I have no idea how hard this is and whether I'm the only person in the
world that will find this useful. I seem to be the only one who moaned
about the binary copy vanishing, and breaking code, so perhaps nobody
else sees this as a problem?
Adriaan
Adriaan Joubert <a.joubert@albourne.com> writes:
since 7.0.2 binary copy has been disabled, making
quite a few libpq functions superfluous
Such as? IIRC, the reason we disabled it was precisely that there was
no support on the client side. (What's worse, there's no support in
the FE/BE protocol either. I don't see how you could have made this
work...)
Cross-machine binary copy is a dangerous thing anyway, since it opens
you up to all sorts of compatibility problems. If your app is running
on the same machine as the server, you can write data to a file and
then send a command to do a binary copy from that file.
regards, tom lane
Tom Lane wrote:
Adriaan Joubert <a.joubert@albourne.com> writes:
since 7.0.2 binary copy has been disabled, making
quite a few libpq functions superfluousSuch as? IIRC, the reason we disabled it was precisely that there was
no support on the client side. (What's worse, there's no support in
the FE/BE protocol either. I don't see how you could have made this
work...)
I issued a 'copy binary <table> from stdin;' and then sent the data with
PQputnbytes (this is now obsolete, isn't it?) and as this was from a
CORBA server running on the same machine as the database this worked fine
and was very fast (not being able to update a serial was a pain, and I
ended up doing it by hand in the server). As some of the data I have to
write goes into bytea fields, i now have to convert all non-printable
characters to octet codes, which is a total pain in the neck.

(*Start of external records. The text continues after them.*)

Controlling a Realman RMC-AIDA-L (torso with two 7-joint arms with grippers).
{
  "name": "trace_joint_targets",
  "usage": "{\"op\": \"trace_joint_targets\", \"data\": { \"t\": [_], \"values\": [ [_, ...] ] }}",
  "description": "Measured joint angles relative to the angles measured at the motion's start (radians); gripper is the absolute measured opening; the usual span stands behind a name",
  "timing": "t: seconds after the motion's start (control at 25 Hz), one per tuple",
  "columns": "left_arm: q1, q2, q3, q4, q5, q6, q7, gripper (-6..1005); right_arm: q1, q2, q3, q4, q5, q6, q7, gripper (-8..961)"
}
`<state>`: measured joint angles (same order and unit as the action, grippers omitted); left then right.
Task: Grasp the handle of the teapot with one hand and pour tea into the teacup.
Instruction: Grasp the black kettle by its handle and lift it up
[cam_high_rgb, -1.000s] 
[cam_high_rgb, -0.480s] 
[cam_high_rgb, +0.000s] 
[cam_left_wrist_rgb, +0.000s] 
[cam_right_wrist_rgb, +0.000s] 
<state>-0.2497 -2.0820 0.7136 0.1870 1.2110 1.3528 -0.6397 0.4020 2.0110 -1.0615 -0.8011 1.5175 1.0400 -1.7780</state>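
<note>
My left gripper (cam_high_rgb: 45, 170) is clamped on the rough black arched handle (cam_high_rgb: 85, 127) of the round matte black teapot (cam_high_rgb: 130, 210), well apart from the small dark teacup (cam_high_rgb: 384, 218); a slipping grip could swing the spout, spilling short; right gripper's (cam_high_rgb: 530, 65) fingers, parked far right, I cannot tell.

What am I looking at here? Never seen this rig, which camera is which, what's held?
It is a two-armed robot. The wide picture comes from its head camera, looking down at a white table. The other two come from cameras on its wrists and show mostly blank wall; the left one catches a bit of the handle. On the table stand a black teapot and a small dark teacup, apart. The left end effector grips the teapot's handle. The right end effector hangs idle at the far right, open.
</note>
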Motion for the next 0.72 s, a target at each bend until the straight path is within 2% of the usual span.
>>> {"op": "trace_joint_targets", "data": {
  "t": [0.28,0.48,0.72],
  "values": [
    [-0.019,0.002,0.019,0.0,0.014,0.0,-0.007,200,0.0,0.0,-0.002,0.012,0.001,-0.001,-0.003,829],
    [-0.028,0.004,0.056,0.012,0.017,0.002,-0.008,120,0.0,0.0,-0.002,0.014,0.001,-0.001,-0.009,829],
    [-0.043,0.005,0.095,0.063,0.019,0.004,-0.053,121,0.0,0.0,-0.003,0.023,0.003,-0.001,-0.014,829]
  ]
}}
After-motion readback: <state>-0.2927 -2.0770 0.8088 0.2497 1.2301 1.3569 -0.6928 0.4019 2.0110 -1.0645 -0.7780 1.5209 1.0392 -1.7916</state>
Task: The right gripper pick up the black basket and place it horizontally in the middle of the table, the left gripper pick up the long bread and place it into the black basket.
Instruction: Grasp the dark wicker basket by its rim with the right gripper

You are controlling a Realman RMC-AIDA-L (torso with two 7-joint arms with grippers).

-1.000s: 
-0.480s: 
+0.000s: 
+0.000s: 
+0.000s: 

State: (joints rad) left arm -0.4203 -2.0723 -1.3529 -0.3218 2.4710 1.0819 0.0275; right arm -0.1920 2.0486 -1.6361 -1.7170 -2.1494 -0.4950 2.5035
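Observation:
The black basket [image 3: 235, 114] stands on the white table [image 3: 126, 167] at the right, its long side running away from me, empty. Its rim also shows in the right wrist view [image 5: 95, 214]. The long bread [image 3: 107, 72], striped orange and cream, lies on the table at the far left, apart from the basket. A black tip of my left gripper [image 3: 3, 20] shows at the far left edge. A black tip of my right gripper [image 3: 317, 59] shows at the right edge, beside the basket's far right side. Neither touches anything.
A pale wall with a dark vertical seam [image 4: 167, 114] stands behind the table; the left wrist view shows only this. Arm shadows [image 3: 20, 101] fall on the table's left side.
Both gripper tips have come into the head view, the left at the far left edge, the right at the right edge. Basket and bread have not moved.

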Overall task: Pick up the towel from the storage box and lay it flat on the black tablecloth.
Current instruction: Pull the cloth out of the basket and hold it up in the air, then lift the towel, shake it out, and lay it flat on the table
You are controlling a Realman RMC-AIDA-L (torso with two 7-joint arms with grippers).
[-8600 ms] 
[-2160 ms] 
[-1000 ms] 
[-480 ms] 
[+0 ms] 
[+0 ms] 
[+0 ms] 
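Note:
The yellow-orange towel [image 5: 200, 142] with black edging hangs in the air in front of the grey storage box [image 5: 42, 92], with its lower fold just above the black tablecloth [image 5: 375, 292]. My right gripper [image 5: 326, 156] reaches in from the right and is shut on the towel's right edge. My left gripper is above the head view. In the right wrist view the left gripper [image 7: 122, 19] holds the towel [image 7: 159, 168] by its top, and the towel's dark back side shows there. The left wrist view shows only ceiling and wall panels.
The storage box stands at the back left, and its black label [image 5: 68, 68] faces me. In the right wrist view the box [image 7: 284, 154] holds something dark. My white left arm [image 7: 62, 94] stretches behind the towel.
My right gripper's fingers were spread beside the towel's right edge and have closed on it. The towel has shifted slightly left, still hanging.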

Cross-machine binary copy is a dangerous thing anyway, since it opens
you up to all sorts of compatibility problems. If your app is running
on the same machine as the server, you can write data to a file and
then send a command to do a binary copy from that file.
Yes sure, if you write from a machine with a different architecture it is
going to cause trouble. Reading and writing binary files on the host
machine seems kind-of a slow solution to the problem and leads to yet
another load of permission problems (Ok, they can be resolved, but it is
yet another place where things can go wrong).
Perhaps libpq is not the answer. I've even been thinking about writing a
SPI function that acts as a CORBA server -- but decided that that is just
too ugly to contemplate. So what is the solution?
Adriaan
Adriaan Joubert <a.joubert@albourne.com> writes:
Such as? IIRC, the reason we disabled it was precisely that there was
no support on the client side. (What's worse, there's no support in
the FE/BE protocol either. I don't see how you could have made this
work...)
I issued a 'copy binary <table> from stdin;' and then sent the data with
PQputnbytes
How did you get out of COPY state? In binary mode CopyFrom will only
recognize EOF as end of data, and there's no provision in the FE/BE
protocol for making it see an EOF. You'd have had to break the
connection to get out of that --- and I'd have expected the loss of
connection to cause a transaction abort, preventing your data from
getting committed. (If it didn't abort, that's a bug that needs to be
fixed... if the line drops halfway through a copy, you don't want it
to commit do you?)
The real bottom line here is that the FE/BE protocol would need to be
changed to support binary copy properly, and no one's excited about
putting more work into the existing protocol, nor about the ensuing
compatibility problems.
Perhaps libpq is not the answer. I've even been thinking about writing a
SPI function that acts as a CORBA server -- but decided that that is just
too ugly to contemplate. So what is the solution?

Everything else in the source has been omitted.